§ **Dataset section**

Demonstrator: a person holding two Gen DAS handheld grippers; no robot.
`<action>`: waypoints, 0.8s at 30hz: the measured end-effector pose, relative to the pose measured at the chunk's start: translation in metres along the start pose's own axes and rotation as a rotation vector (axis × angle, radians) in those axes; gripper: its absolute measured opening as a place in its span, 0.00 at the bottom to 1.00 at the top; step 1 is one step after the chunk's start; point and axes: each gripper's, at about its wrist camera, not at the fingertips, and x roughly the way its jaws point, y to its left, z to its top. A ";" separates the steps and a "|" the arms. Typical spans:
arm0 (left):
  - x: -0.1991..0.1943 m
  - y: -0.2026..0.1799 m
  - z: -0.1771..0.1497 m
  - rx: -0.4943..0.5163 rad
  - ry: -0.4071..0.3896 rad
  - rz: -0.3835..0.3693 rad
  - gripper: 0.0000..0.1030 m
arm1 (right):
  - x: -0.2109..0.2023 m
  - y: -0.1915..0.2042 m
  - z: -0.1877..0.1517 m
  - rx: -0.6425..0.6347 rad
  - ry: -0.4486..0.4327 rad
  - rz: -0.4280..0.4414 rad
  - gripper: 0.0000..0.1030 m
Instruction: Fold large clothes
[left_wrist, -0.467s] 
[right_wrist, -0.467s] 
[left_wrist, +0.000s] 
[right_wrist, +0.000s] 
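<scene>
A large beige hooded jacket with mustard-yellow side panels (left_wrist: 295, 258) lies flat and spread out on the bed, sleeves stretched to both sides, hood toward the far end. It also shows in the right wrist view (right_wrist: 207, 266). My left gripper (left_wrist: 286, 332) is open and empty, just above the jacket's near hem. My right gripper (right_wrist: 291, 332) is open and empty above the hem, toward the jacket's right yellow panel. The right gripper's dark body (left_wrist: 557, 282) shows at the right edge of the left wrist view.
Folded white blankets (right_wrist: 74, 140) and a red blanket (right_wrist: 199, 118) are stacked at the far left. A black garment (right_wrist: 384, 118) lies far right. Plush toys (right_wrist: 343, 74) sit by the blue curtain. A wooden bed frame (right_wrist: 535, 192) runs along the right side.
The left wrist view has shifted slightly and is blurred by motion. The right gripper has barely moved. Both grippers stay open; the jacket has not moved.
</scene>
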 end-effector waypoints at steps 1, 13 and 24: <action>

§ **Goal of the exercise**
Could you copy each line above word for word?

§ **Response area**
Demonstrator: a person holding two Gen DAS handheld grippers; no robot.
`<action>`: waypoints, 0.8s at 30hz: the measured end-effector pose, relative to the pose measured at the chunk's start: translation in metres along the start pose's own axes and rotation as a rotation vector (axis × angle, radians) in those axes; gripper: its absolute measured opening as a place in its span, 0.00 at the bottom to 1.00 at the top; step 1 is one step after the chunk's start; point and axes: each gripper's, at about its wrist camera, not at the fingertips, and x roughly the way its jaws point, y to its left, z to its top. A ";" separates the steps and a "|" the arms. Typical spans:
arm0 (left):
  - x: -0.1991..0.1943 m
  - y: -0.2026..0.1799 m
  - z: -0.1771..0.1497 m
  - rx: -0.4943..0.5163 rad
  - ry: -0.4071..0.3896 rad
  - rz: -0.3835..0.3693 rad
  - gripper: 0.0000..0.1030 m
arm1 (right):
  - x: -0.2109..0.2023 m
  - y: -0.1915..0.2042 m
  - z: -0.1877..0.1517 m
  - rx: -0.6425..0.6347 rad
  - ry: -0.4486..0.4327 rad
  - rz: -0.4280..0.4414 rad
  - gripper: 0.0000..0.1030 m
Instruction: Fold large clothes
[left_wrist, -0.467s] 
[right_wrist, -0.467s] 
[left_wrist, +0.000s] 
[right_wrist, +0.000s] 
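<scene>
A large beige hooded jacket with mustard-yellow side panels (left_wrist: 295, 258) lies flat and spread out on the bed, sleeves stretched to both sides, hood toward the far end. It also shows in the right wrist view (right_wrist: 207, 266). My left gripper (left_wrist: 286, 332) is open and empty, just above the jacket's near hem. My right gripper (right_wrist: 291, 332) is open and empty above the hem, toward the jacket's right yellow panel. The right gripper's dark body (left_wrist: 557, 282) shows at the right edge of the left wrist view.
Folded white blankets (right_wrist: 74, 140) and a red blanket (right_wrist: 199, 118) are stacked at the far left. A black garment (right_wrist: 384, 118) lies far right. Plush toys (right_wrist: 343, 74) sit by the blue curtain. A wooden bed frame (right_wrist: 535, 192) runs along the right side.
The left wrist view has shifted slightly and is blurred by motion. The right gripper has barely moved. Both grippers stay open; the jacket has not moved.
</scene>
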 end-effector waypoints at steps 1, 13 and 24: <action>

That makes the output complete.